WORK TO BE COMPLETED
Skip the pictures and write out, word for word, the lines below from the one with "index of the" through the one with "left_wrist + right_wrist", inclusive.

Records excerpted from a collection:
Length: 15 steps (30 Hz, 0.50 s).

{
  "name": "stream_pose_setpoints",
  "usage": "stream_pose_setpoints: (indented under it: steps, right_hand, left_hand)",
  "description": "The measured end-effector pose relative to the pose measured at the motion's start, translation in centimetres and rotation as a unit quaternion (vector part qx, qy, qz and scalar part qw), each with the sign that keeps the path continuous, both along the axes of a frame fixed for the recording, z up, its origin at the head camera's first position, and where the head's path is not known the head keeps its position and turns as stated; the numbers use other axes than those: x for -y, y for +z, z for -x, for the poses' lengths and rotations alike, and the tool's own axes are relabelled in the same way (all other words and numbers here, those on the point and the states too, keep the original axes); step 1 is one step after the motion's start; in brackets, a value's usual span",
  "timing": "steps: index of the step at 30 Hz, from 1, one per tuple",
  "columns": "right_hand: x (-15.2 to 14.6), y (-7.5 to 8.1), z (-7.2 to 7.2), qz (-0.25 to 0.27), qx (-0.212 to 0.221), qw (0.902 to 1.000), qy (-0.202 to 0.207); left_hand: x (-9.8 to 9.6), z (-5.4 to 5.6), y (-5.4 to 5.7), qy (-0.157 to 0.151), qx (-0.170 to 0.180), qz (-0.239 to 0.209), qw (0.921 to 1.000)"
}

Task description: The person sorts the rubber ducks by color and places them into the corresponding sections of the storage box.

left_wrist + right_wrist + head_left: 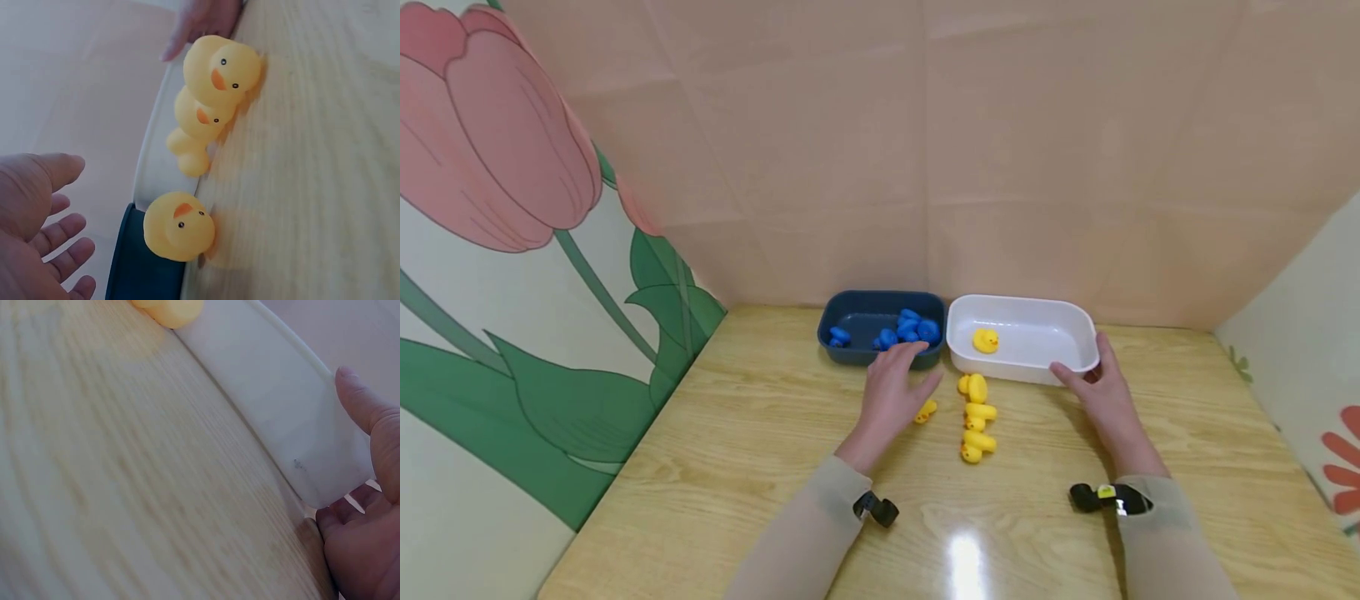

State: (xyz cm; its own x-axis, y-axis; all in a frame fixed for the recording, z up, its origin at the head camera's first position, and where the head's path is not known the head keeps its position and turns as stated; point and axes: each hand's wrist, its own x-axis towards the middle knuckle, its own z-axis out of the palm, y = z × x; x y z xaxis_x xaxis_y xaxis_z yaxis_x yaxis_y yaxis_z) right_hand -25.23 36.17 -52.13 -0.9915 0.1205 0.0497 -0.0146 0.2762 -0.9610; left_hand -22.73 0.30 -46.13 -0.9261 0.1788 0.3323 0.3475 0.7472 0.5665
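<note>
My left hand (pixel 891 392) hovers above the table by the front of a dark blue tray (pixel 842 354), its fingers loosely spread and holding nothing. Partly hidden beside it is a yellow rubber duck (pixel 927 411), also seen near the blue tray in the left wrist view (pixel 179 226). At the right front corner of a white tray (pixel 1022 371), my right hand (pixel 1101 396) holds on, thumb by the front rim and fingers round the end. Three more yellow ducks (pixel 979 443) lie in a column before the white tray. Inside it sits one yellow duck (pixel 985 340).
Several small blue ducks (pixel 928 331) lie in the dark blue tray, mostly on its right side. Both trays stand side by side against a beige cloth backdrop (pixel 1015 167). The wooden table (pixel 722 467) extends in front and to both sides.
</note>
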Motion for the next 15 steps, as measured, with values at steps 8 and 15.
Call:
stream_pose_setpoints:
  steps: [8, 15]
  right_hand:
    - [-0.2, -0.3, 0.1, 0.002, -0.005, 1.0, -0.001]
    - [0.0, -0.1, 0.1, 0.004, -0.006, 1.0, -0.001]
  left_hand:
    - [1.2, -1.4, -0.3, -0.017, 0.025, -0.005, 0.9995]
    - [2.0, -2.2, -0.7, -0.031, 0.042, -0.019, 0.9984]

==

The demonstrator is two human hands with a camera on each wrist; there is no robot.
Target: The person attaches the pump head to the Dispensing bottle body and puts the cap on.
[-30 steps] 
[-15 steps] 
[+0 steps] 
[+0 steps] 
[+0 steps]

RESULT FOR THIS EXERCISE
  "timing": "steps: index of the step at 30 Hz, from 1, one per tuple",
  "columns": "right_hand: x (-15.2 to 14.6), y (-7.5 to 8.1), z (-7.2 to 7.2), qz (-0.25 to 0.27), qx (-0.212 to 0.221), qw (0.902 to 1.000), qy (-0.202 to 0.207); left_hand: x (-9.8 to 9.6), z (-5.4 to 5.6), y (-5.4 to 5.7), qy (-0.157 to 0.151), qx (-0.170 to 0.180), qz (-0.239 to 0.209), qw (0.921 to 1.000)"
}

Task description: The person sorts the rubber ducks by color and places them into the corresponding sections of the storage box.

left_wrist + right_wrist + head_left: 

There is nothing more to this answer.